The ceilings are 12 feet high, rather than the standard 8 or 9 feet. Smith cited reports suggesting that people's conceptual abilities improve with more overhead space. And while most office buildings have sealed windows, those in the Weyerhaeuser building are operable, he added. Other features of the Weyerhaeuser building include bike stalls, locker rooms with showers, three lactation rooms, a playroom for children and a kitchen. Mithun, a Seattle-based architectural firm, designed the building, including its interior spaces.

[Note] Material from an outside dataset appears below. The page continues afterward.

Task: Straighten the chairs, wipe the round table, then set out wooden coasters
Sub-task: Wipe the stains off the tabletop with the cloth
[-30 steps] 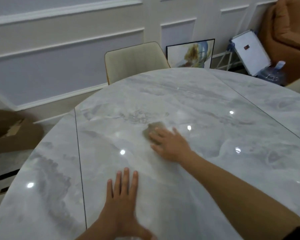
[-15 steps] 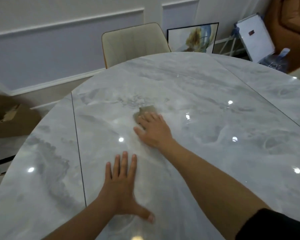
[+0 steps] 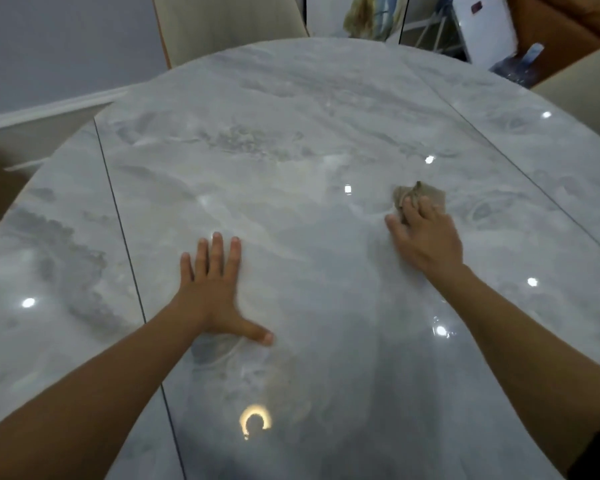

A big attraction is the exterior deck on top of the seventh floor. This green roof has a pingpong table, a fire pit, a barbecue and an elevated walking path circling the building. From the roof deck, employees have a postcard-worthy view of Elliott Bay, the orange cargo cranes of Seattle harbor directly ahead and the skyline of the central business district.

Replacing a parking lot in Pioneer Square, a designated historic district, required the developer to clear many hurdles. The design went through several versions before it won the approval of city officials, who vetted materials, signs and even color choices. In one concession, the sides of the Weyerhaeuser building were made of hand-laid brick to help the structure blend with its neighbors.

"The design had to pay homage in the neighborhood without trying to appear to be a historic building," said Leslie Smith, the executive director of the Alliance for Pioneer Square, a nonprofit group. Smith, who is not related to Greg Smith, the developer, said she was pleased with the result: "The building is beautifully understated."